Even though the format is better now it is still hard to compare the performance metrics on first sight. Some colour coding would be nice… Luckily you already learned how to do heat maps in the beginning. Select cells N9 to P9 and click in the menu on Format → Conditional Formatting. Choose the color scale on the right side with green to yellow to red. Do the same for cells N10 to P10, N11 to P11 as well N12 to P12. However for those three interchange green and red as we want green to indicate value where the respective channel is better than the other channels.
The final result (and insight) shows us that Twitter Ads are actually comparing quite well in all metrics compared to the others even though the Average Order Value is quite low. Facebook Ads on the other hands perform quite bad in all metrics compared to the other channels. This might indicate that you should shift some budget from Facebook Ads to Twitter Ads.
Preparing the data for charts
The last part of this lesson will prepare the data for building some charts (and a simple reporting which you could use to send out to other stakeholders or clients). As such we will work in the sheet Solution – Charts.
There is actually another new sheet called Worksheet – Budgets/Costs, which contains the budgets and actual costs of several 2019 advertising channel.
As we are analyzing Facebook Ads, Twitter Ads and Google Ads more closely you obviously don’t want to have all of the Budget/Costs data in your Solution – Charts sheet.
You could just copy the relevant data from the former sheet to the later one. However in very long list it can be very toilsome to find relevant data. There is a smarter way called VLOOKUP, which will find relevant data for you based on a key.
Prepare your sheet by writing the following in the cells:
Facebook Ads in cell A2
Google Ads in cell A3
Twitter Ads in cell A4
Budget 2018 in cell B1
Actual Cost in cell C1
=VLOOKUP($A2,’Worksheet – Budgets/Costs’!$A$2:$C$10,2,FALSE)
in Cell B2.
What this does is that VLOOKUP searches for Key A2 (Facebook Ads) in range A2 to C10 in Worksheet – Budgets/Costs and returns the cell of the 2nd column of the row where it finds the key. FALSE only says that the range is not ordered in any particular way. Past the formula in cell B4, B6, C2,C4 and C6 as well. Since we are looking for the actual costs in column C you have to replace the 2 in the formula of C2,C4 and C6 with a 3 to return a cell from the third column.
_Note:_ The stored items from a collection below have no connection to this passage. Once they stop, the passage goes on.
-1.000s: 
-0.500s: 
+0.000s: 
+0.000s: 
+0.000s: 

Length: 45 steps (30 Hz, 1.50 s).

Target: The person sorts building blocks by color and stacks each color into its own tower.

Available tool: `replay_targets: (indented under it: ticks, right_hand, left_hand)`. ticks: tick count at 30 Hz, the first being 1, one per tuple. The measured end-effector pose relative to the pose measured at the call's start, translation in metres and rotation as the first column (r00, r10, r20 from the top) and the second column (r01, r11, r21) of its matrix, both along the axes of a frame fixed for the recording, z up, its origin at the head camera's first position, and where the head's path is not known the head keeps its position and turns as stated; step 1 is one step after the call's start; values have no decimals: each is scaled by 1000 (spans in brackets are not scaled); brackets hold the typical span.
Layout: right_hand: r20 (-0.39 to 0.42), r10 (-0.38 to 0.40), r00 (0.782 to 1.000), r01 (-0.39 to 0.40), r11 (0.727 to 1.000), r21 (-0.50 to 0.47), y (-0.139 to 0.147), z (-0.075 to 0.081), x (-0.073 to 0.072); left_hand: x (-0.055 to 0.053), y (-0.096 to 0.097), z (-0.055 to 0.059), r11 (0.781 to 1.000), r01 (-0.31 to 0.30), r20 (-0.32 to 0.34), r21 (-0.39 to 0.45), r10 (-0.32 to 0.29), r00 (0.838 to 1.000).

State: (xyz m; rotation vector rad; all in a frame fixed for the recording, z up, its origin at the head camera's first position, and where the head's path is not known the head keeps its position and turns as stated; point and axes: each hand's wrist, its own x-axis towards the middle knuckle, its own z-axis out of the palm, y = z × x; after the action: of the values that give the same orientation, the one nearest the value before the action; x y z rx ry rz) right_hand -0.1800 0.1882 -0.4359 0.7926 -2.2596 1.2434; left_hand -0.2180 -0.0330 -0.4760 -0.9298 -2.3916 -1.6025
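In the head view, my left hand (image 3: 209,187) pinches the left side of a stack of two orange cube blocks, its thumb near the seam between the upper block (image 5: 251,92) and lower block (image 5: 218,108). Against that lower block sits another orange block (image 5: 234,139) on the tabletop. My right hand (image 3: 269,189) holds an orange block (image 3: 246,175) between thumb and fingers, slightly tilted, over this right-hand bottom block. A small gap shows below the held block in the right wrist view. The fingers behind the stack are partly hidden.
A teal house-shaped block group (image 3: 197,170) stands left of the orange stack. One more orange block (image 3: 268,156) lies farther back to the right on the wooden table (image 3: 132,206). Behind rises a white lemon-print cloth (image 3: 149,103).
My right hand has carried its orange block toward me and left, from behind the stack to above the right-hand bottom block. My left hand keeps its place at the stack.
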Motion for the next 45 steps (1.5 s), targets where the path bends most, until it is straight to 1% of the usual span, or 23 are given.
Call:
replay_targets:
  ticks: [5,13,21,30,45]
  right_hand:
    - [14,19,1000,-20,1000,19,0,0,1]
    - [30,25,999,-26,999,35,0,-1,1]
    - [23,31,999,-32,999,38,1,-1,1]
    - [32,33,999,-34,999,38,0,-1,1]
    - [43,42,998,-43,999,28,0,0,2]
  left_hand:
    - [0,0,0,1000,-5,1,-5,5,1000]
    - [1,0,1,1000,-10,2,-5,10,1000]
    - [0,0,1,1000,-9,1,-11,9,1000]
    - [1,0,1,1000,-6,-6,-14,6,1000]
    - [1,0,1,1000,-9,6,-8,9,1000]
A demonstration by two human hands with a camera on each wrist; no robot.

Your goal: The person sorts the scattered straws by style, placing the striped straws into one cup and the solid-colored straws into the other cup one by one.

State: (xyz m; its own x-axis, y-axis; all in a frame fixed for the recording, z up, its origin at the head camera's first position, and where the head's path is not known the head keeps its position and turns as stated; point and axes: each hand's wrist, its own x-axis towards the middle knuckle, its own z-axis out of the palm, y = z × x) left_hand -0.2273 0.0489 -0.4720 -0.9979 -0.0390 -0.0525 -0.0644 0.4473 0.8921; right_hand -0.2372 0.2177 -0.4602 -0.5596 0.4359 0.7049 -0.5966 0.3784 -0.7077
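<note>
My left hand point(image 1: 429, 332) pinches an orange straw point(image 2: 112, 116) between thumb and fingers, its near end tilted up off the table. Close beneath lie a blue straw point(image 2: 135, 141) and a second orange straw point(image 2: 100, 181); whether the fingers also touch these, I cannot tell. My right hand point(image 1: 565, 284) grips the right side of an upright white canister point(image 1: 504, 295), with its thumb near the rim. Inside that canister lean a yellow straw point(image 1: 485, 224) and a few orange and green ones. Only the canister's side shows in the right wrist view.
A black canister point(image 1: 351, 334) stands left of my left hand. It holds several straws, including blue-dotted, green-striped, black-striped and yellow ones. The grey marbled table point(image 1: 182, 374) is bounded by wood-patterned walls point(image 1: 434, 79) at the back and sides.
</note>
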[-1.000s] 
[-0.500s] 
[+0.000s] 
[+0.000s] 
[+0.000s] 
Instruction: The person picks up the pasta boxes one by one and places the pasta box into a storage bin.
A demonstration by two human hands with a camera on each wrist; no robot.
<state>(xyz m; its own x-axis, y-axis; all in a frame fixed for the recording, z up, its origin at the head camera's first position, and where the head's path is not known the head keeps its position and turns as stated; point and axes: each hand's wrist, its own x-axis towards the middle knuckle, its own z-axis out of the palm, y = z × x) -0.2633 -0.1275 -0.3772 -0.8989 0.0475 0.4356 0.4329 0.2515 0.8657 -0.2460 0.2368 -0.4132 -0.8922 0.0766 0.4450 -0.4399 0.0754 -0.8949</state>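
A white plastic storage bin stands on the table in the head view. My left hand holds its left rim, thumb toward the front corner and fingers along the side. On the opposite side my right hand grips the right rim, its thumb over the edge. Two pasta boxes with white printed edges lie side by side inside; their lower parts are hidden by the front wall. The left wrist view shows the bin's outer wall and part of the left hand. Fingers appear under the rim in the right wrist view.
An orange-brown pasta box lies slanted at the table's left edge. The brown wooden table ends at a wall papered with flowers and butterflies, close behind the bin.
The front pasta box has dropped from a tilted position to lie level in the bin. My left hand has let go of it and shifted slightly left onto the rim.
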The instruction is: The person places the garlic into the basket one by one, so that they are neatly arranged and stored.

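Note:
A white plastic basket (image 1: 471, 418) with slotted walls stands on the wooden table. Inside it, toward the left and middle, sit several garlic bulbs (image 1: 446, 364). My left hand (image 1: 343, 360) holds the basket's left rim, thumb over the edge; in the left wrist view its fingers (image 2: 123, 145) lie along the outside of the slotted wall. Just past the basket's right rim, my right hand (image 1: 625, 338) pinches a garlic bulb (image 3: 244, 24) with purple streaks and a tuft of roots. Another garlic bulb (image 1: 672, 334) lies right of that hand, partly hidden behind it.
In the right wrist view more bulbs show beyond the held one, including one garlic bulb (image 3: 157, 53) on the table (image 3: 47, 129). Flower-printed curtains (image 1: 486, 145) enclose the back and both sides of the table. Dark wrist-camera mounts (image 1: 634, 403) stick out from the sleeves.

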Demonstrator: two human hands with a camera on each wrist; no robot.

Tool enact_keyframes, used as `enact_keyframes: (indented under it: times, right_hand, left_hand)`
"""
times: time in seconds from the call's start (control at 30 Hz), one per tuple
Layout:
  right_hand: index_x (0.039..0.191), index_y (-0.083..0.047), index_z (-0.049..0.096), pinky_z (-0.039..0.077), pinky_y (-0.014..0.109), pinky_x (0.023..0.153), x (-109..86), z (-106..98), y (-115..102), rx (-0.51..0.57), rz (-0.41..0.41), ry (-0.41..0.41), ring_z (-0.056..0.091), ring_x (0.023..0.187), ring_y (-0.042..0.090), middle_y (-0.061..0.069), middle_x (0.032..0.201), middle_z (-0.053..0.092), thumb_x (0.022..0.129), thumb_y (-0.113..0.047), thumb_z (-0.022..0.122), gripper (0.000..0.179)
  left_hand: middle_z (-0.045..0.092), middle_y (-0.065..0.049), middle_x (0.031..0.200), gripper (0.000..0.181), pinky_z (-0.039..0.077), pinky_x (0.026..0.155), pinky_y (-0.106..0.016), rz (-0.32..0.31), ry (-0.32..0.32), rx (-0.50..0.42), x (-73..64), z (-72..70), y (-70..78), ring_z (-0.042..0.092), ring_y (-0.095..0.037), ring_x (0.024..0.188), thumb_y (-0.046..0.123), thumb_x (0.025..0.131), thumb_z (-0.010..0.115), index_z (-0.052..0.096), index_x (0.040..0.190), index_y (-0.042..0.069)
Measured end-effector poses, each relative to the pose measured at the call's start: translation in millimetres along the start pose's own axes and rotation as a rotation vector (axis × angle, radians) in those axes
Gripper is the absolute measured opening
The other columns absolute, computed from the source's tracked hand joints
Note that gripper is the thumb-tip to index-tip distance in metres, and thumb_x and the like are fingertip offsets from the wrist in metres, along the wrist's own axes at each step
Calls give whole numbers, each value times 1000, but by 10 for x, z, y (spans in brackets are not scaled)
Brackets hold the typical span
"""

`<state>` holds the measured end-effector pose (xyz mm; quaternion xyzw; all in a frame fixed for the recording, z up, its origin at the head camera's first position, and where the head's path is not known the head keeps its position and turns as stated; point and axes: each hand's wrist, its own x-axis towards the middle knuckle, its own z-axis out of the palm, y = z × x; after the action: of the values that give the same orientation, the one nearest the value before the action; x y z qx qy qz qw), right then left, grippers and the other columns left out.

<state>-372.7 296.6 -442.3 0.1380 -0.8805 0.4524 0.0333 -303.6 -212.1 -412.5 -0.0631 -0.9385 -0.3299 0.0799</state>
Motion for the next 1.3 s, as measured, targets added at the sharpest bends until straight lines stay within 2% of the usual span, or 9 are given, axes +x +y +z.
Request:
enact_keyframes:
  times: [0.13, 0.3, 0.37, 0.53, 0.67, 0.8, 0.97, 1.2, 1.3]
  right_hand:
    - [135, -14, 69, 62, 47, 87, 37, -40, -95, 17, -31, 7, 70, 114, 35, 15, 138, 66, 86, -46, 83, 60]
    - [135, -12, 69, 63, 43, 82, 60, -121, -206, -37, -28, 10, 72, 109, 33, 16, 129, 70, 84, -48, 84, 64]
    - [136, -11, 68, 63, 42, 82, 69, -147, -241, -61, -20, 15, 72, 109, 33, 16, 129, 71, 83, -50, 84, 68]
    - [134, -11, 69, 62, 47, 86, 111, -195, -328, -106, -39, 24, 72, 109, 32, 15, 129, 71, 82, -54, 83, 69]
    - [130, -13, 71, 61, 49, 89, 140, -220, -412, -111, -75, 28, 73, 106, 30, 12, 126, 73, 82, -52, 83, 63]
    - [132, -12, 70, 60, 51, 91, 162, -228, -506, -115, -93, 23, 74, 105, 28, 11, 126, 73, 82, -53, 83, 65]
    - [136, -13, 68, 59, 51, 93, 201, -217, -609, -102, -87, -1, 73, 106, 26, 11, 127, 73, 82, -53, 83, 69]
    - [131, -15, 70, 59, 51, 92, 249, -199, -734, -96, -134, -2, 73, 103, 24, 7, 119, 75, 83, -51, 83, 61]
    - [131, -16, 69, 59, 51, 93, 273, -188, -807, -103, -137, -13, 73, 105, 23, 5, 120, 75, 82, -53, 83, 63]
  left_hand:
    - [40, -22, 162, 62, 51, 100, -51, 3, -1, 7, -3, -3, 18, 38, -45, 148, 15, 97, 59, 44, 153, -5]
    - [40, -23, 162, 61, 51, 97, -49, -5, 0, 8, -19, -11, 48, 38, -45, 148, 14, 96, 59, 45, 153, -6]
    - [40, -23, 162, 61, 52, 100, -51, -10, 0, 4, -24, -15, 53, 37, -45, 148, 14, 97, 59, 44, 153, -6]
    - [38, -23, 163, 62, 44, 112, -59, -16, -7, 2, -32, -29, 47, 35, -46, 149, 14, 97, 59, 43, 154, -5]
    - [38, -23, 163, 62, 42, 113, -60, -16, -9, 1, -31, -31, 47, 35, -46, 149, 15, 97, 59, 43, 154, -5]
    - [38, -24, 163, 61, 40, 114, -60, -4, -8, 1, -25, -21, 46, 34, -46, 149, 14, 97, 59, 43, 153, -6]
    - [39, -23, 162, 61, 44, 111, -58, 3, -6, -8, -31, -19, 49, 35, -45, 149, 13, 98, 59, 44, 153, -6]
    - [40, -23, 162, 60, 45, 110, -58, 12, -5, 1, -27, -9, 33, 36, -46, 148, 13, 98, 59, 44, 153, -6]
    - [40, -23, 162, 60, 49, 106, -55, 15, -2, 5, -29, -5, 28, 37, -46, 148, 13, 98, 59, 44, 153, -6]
Building a performance metric comparison tool
Two other useful formulas to find data are INDEX and MATCH. Those two combined are a powerful tool to find data in large data set. INDEX gets a value at a specified location in a range of cells based on the numeric position. E.g. putting =INDEX(A1:C4,2,3) in any cell in the sheet Solution – Charts will get you the cell in the second row and third column of the range A1 to C4 (in this case that would be $24,310).
MATCH will find the numeric position of an item in a list. E.g. putting=MATCH(“Google Afs”,A2:A4,1) in any cell in the sheet Solution – Charts will get you the position of Google Ads in the list A2 to A4. The last 1 indicates that we are looking for an approximate match (which is why it ignores the typo) rather than an approximate match (in which case we would use 0).
We will use those two formulas two build a small dynamic performance metric comparison tool. First write
Total ROI: in cell A9
Twitter Ads in cell B8
Google Ads in cell C8
Copy this formula into B9 and paste it into C9 as well:
=INDEX(‘Solution – Functions’!$N3:$Q5,MATCH(B8,’Solution – Functions’!$M3:$M5,0),MATCH($A9,’Solution – Functions’!$N2:$Q2,0))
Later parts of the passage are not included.